Cybercriminals pose a significant threat to blockchain trading security, causing $40.9 billion in losses in 2024. However, the lack of an effective real-world address dataset hinders the advancement of cybercrime detection research. The anti-cybercrime efforts of researchers from broader fields, such as statistics and artificial intelligence, are blocked by data scarcity. In this paper, we present Real-CATS, a Real-world dataset of Cryptocurrency Addresses with Transaction profileS, serving as a practical training ground for developing and assessing detection methods. Real-CATS comprises 103,203 criminal addresses from real-world reports and 106,196 benign addresses from exchange customers. It satifies the C3R characteristics (Comprehensiveness, Classifiability, Customizability, and Real-world Transferability), which are fundemental for practical detection of cryptocurrency cybercrime.
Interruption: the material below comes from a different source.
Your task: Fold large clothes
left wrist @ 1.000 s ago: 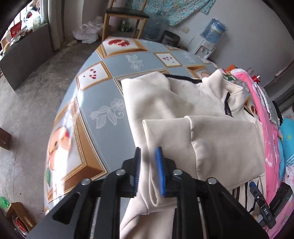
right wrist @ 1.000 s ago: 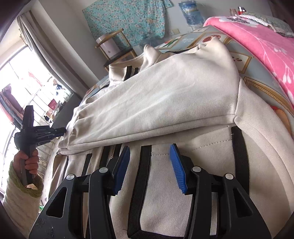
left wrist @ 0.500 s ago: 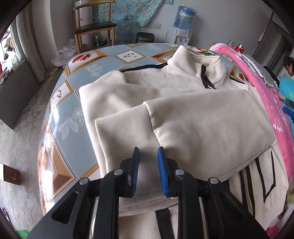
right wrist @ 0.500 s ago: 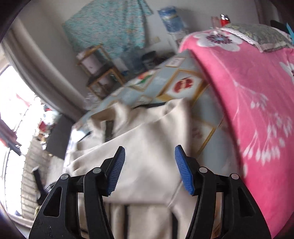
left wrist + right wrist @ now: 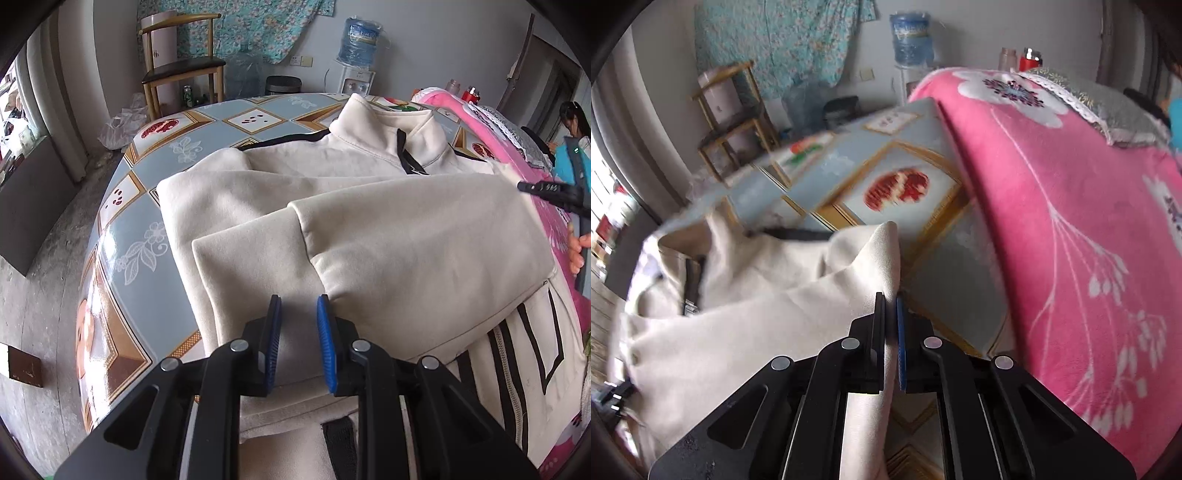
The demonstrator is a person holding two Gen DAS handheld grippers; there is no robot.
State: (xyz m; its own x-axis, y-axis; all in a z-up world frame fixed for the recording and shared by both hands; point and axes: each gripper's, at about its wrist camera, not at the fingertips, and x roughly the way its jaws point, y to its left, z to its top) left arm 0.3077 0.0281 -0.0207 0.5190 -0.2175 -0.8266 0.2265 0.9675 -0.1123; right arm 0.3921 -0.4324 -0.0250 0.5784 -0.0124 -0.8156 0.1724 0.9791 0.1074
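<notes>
A cream jacket (image 5: pixel 369 229) with black trim lies on the patterned table (image 5: pixel 155 206), collar at the far side, both sleeves folded across the chest. My left gripper (image 5: pixel 298 332) hovers over the near end of the folded left sleeve, jaws slightly apart and holding nothing. In the right wrist view my right gripper (image 5: pixel 891 325) is shut on the jacket's right shoulder edge (image 5: pixel 882 258) and lifts it into a peak. The right gripper also shows at the right edge of the left wrist view (image 5: pixel 554 192).
A pink flowered blanket (image 5: pixel 1071 221) lies along the table's right side. A wooden chair (image 5: pixel 181 70), a water dispenser (image 5: pixel 360 48) and a black bin (image 5: pixel 282 85) stand by the far wall. A person sits at far right (image 5: pixel 572 122).
My right gripper moved from the jacket's hem to its right shoulder edge and shut on it. My left gripper swung from the table's left side to over the folded sleeves, still empty.
</notes>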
The dataset provides three main functions: 1) effective evaluation of detection methods, 2) support for feature extensions, and 3) a new evaluation scenario for real-world deployment. Real-CATS also offers opportunities to expand cybercrime measurement studies. It is particularly beneficial for researchers without cryptocurrency-related knowledge to engage in this emerging research field. We hope that studies on cryptocurrency cybercrime detection will be promoted by an increasing number of cross-disciplinary researchers drawn to this versatile data platform. All datasets are available at https://github.com/sjdseu/Real-CATS
Paper Structure (14 sections, 1 equation, 5 figures, 6 tables)

This paper contains 14 sections, 1 equation, 5 figures, 6 tables.

Figures (5)

  • Figure 1: Workflow of address collection and profile extraction process. CB and BB are criminal and benign addresses on Bitcoin. CE and BE are criminal and benign addresses on Ethereum. TI_C and TI_B are token interactions of criminal and benign Ethereum addresses.
  • Figure 2: Scatterplot of received and sent Sat and the CDF of $Lifetime$ for criminal and benign addresses on Bitcoin. Red line indicates received number equals sent number. Red text is the percentage of zero balance addresses. The received vs. sent distribution indicates that criminal addresses are more likely to transfer all funds, and benign addresses tend to last longer than criminal addresses.
  • Figure 3: Scatterplot of received and sent Sat and the CDF of $Lifetime$ for criminal addresses in existing datasets. Red line indicates the balance is zero where the received number equals the sent number. Red text is the percentage of zero balance addresses. Criminal addresses present overly apparent features in existing datasets.
  • Figure 4: Scatterplot of received and sent Wei and the CDF of $Lifetime$ for criminal and benign addresses on Ethereum. Red line indicates received number equals sent number. Red text is the percentage of zero balance addresses. The received vs. sent on Ethereum is evidently different. And the benign addresses tend to last longer than criminal addresses.
  • Figure 5: t-SNE visualization of address profiles on both blockchains, showing the effectiveness of our profiles. Red points indicate criminal addresses. Blue points are benign addresses.